Oilseed rape, which did amazingly well at almost two tonnes an acre, was established with a sub-soiler. They re-drilled about 60 acres of rape because in the third week of September, the conventionally ploughed and drilled area had been blown away.

On the southern end, the soil has a reasonable clay content and supports a cereal:sugar beet rotation on about 1,000 acres and through the river valley, there is an extensive higher level stewardship scheme on about 1,700 acres of grassland.

The irrigated cropping includes 500 acres of potatoes, 300 acres of onions and a small area of carrots. In the past five years, parsnips and carrots have been over-wintered. “We’ve got about 50 or 60 acres of over-wintered parsnips waiting to be lifted, which were strawed down in November. It is beautiful soil for growing root crops but it is no good without the water,” said Mr Blenkiron.
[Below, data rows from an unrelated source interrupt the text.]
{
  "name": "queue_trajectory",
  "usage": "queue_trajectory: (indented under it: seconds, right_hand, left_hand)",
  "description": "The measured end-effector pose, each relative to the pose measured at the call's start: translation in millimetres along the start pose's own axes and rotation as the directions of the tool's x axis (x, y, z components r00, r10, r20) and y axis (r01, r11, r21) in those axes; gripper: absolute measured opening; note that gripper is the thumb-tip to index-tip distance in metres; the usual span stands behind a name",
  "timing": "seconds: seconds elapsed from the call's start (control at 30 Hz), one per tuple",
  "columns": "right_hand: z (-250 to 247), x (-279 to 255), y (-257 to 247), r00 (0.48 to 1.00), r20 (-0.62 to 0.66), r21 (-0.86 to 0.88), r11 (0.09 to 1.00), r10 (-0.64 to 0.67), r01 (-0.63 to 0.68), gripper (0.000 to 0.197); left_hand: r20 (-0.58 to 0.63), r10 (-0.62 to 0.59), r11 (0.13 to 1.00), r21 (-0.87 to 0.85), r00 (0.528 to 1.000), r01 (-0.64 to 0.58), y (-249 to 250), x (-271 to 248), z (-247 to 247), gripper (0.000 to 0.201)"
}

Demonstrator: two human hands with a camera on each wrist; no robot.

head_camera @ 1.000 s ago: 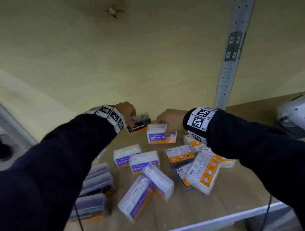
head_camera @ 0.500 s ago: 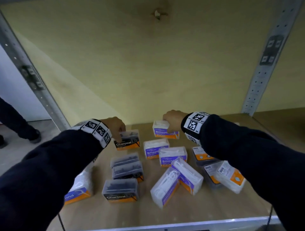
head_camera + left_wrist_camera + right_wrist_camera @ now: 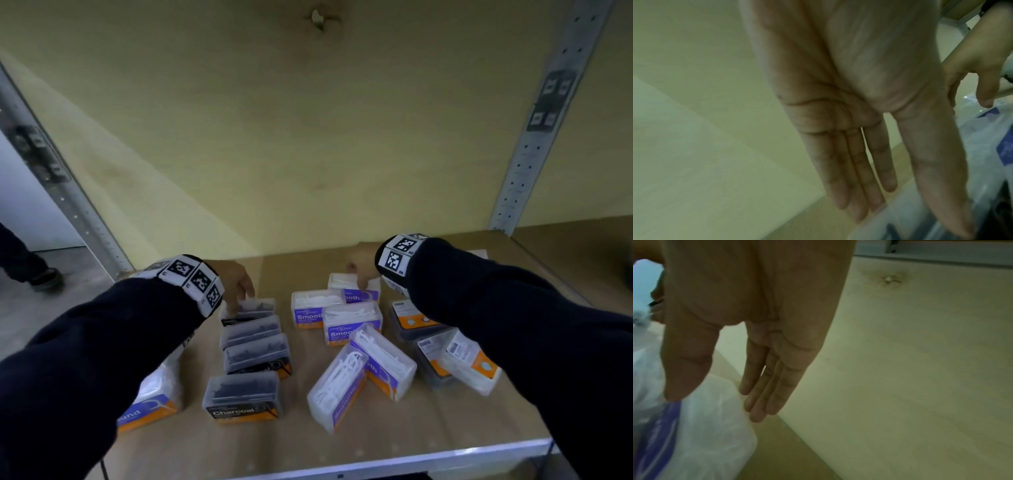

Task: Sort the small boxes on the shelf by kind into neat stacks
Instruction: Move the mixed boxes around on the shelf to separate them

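Clear boxes of dark picks marked Charcoal (image 3: 243,397) lie in a row at the left of the shelf. My left hand (image 3: 239,287) (image 3: 910,211) touches the rearmost charcoal box (image 3: 251,306) (image 3: 920,224) with straight fingers and thumb. White Smooth boxes (image 3: 352,325) sit mid-shelf, and two more (image 3: 383,363) lie tilted in front. My right hand (image 3: 359,274) (image 3: 715,402) has straight fingers behind the rear white box (image 3: 356,289) (image 3: 711,434), its thumb on the front. Orange-labelled boxes (image 3: 472,363) lie under my right sleeve.
Another white box (image 3: 150,401) lies at the far left, half hidden by my left sleeve. The shelf's white front edge (image 3: 376,462) runs below. Metal uprights (image 3: 534,154) flank the wooden back panel. A person's leg (image 3: 20,260) stands outside on the left.
Both hands gripped their boxes earlier. Now the charcoal box sits behind the charcoal row, the white box behind the Smooth ones, and both hands' fingers have straightened. The head view dropped and shifted left.
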State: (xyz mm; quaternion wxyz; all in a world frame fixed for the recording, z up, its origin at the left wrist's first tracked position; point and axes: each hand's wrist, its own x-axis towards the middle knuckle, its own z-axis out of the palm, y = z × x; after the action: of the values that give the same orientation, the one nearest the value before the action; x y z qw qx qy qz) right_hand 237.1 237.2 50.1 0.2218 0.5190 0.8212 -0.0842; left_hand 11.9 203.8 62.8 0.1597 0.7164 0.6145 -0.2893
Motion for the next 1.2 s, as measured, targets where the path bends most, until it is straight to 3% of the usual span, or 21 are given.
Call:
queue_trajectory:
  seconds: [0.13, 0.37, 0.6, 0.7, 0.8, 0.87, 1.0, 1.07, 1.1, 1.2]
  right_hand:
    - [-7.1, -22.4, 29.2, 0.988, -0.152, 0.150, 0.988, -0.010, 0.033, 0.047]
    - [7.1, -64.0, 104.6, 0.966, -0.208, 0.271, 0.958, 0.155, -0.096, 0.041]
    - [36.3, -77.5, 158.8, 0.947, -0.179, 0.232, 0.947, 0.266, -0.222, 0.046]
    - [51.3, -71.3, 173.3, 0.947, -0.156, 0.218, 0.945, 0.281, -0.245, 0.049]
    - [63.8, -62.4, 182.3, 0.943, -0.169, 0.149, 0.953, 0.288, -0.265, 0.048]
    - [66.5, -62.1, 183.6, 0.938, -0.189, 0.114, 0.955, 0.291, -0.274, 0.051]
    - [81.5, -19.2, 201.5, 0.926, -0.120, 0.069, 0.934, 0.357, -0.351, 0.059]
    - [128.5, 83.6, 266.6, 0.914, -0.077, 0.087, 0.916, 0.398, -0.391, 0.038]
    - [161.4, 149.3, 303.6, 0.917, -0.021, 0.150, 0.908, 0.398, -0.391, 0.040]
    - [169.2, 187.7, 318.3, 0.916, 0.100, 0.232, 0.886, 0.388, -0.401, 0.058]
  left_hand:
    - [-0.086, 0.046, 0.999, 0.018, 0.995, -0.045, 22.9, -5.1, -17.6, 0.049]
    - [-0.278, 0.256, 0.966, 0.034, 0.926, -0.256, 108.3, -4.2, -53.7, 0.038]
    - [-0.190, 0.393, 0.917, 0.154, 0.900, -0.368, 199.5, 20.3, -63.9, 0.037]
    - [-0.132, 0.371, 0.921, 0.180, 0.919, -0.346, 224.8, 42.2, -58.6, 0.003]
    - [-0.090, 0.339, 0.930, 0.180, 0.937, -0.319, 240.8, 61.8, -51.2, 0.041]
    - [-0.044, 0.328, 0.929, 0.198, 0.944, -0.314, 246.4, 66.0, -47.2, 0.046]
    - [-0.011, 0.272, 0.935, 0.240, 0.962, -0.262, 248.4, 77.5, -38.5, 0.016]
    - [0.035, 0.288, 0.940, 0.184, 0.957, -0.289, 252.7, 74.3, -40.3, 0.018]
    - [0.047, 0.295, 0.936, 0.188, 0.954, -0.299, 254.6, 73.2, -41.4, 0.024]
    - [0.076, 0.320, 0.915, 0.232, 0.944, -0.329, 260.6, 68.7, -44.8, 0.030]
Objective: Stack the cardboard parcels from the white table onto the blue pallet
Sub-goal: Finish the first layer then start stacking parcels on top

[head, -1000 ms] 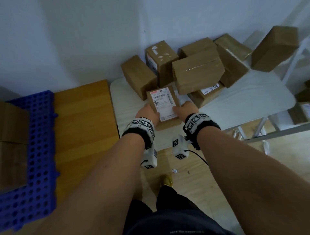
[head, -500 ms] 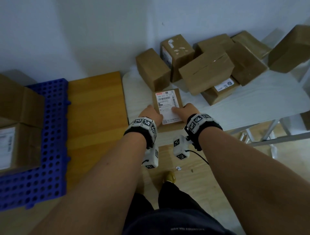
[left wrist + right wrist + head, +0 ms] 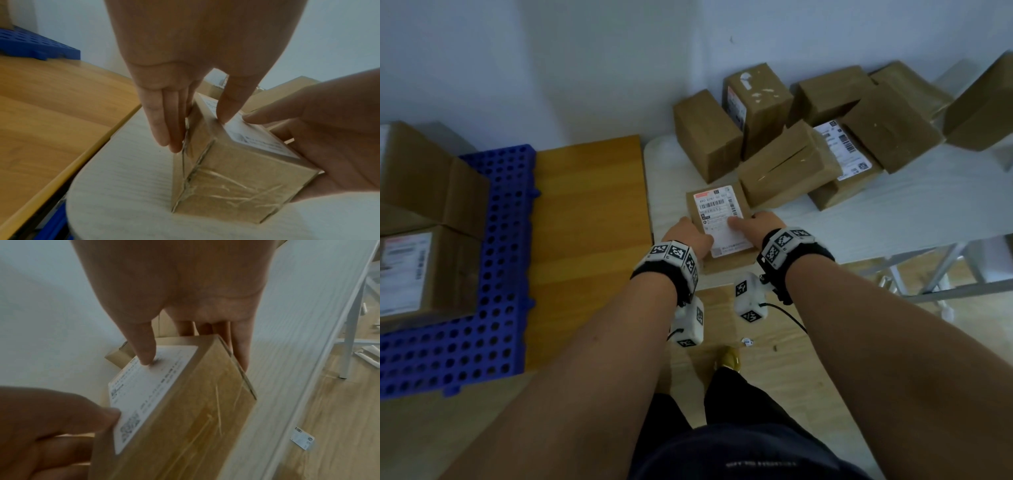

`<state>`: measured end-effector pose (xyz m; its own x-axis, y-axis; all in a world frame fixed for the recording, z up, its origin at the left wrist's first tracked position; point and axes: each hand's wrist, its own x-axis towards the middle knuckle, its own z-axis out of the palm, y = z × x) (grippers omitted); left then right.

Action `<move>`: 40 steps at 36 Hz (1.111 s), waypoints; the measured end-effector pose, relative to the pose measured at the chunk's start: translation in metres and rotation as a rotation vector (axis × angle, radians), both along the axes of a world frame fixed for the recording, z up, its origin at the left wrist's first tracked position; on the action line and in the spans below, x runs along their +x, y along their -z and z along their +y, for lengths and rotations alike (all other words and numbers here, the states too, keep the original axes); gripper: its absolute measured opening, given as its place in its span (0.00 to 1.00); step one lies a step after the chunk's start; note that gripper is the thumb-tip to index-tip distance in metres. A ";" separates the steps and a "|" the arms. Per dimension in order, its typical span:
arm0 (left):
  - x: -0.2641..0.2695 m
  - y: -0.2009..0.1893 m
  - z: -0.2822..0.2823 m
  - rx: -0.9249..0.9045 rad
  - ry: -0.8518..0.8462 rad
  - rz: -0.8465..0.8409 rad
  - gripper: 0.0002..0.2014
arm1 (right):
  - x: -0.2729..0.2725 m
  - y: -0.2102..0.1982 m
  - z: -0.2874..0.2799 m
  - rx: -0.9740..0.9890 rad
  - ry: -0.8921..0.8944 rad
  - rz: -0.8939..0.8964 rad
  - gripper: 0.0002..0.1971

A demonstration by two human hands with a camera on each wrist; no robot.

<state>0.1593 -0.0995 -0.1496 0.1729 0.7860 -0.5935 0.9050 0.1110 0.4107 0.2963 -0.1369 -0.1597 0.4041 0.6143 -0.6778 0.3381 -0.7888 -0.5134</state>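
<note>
Both hands, left hand (image 3: pixel 690 236) and right hand (image 3: pixel 751 228), clamp the small brown cardboard parcel with white label (image 3: pixel 719 219) at mid-frame; the blue perforated plastic pallet (image 3: pixel 482 274) lies far left.

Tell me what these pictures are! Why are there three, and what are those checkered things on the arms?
A person is moving boxes, wearing three cameras. The big picture comes from a camera on their head, looking down at both arms. The other two come from small cameras strapped to each wrist, looking along the fingers. The checkered bands hold those wrist cameras.

The left hand and right hand hold one small labelled parcel between them, thumbs on top and fingers down its sides, at the near edge of the white table. More cardboard parcels lie piled behind it. To the left sits the blue pallet, where two boxes are already stacked.
</note>
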 end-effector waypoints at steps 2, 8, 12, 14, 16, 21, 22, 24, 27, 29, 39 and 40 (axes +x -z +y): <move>-0.006 0.000 -0.001 0.013 -0.003 -0.008 0.17 | -0.005 -0.001 0.000 -0.001 -0.016 -0.003 0.23; -0.030 -0.006 0.001 0.045 -0.007 -0.050 0.18 | -0.028 -0.009 -0.002 0.020 -0.037 -0.047 0.25; -0.056 -0.015 0.000 0.052 -0.021 -0.092 0.19 | -0.053 -0.017 -0.002 0.057 -0.016 -0.078 0.26; -0.073 -0.022 0.000 0.068 -0.037 -0.136 0.20 | -0.069 -0.023 0.000 0.092 -0.007 -0.096 0.27; -0.091 -0.031 0.000 0.088 -0.035 -0.178 0.21 | -0.086 -0.030 0.002 0.121 0.011 -0.109 0.27; -0.143 -0.056 -0.002 0.187 -0.022 -0.236 0.21 | -0.137 -0.052 0.004 0.192 0.034 -0.136 0.27; -0.153 -0.060 -0.003 0.204 -0.023 -0.249 0.20 | -0.148 -0.056 0.003 0.206 0.036 -0.142 0.27; -0.171 -0.070 -0.006 0.237 -0.026 -0.266 0.18 | -0.166 -0.064 0.002 0.230 0.041 -0.151 0.27; -0.207 -0.084 -0.008 0.298 -0.024 -0.286 0.17 | -0.200 -0.076 0.001 0.286 0.042 -0.188 0.27; -0.231 -0.093 -0.010 0.326 -0.013 -0.284 0.17 | -0.224 -0.083 -0.001 0.312 0.034 -0.205 0.27; -0.347 -0.126 -0.010 0.488 -0.087 -0.237 0.17 | -0.336 -0.118 0.004 0.432 -0.039 -0.182 0.23; -0.355 -0.127 -0.010 0.499 -0.110 -0.234 0.16 | -0.345 -0.120 0.006 0.437 -0.044 -0.157 0.24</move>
<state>-0.1961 -0.1094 -0.0223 0.1565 0.9826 -0.1004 0.7773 -0.0598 0.6263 -0.0484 -0.1306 -0.0400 0.4482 0.8475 -0.2843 0.4668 -0.4931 -0.7342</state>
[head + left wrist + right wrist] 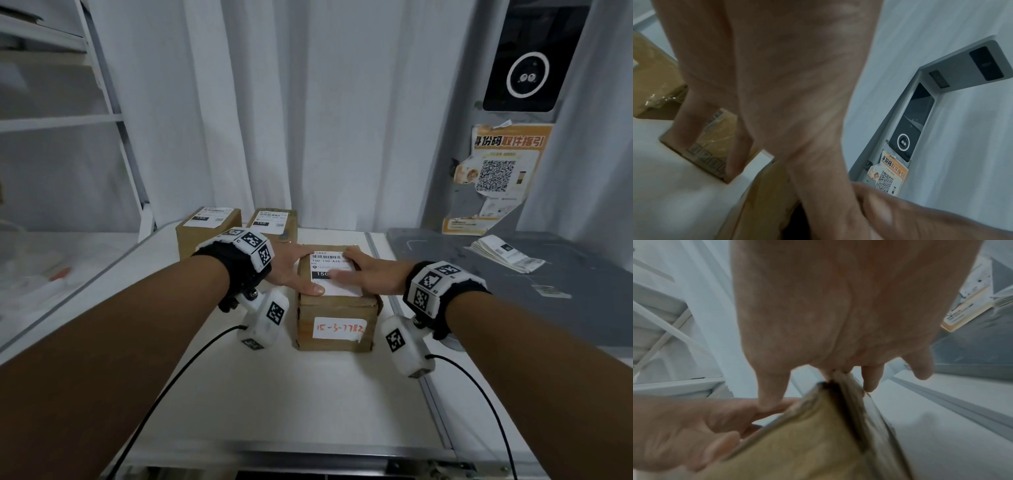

In 2011, a total of 320mm of rainfall was recorded and between February 28 and June 19, there was just 25mm. As the drought has continued, there has only been about 65mm of rainfall by the end of March. They could pump from the Little Ouse but could only three days last winter because of low flows. However they were taking 200 litres per second from the River Blackbourn, instead of the full 850l rate, for the reservoir, he said.

Instead of drilling wheat after beet, it has been decided to grow 280 acres of forage maize for a nearby biogas plant.

Another aim is to improve the soil structure and profile, so the in-hand element of the 10,500-acre estate, which includes 2,000 acres of woodland, has been soil mapped. “We’re importing about 7,000 or 8,000 tonnes of poultry manure as well as lot of cattle manure and chopping straw to try to put something back into it as well. That’s our plan of attack.”

Mr Blenkiron regretted the lack of incentives to invest in irrigation and water storage, noting that the 4% annual capital allowance had been ended. Last month, farmers’ leader Peter Kendall, who met fellow members of the Sapiston abstractors’ group, had written to the Chancellor, George Osborne, to make the case for long-term investment.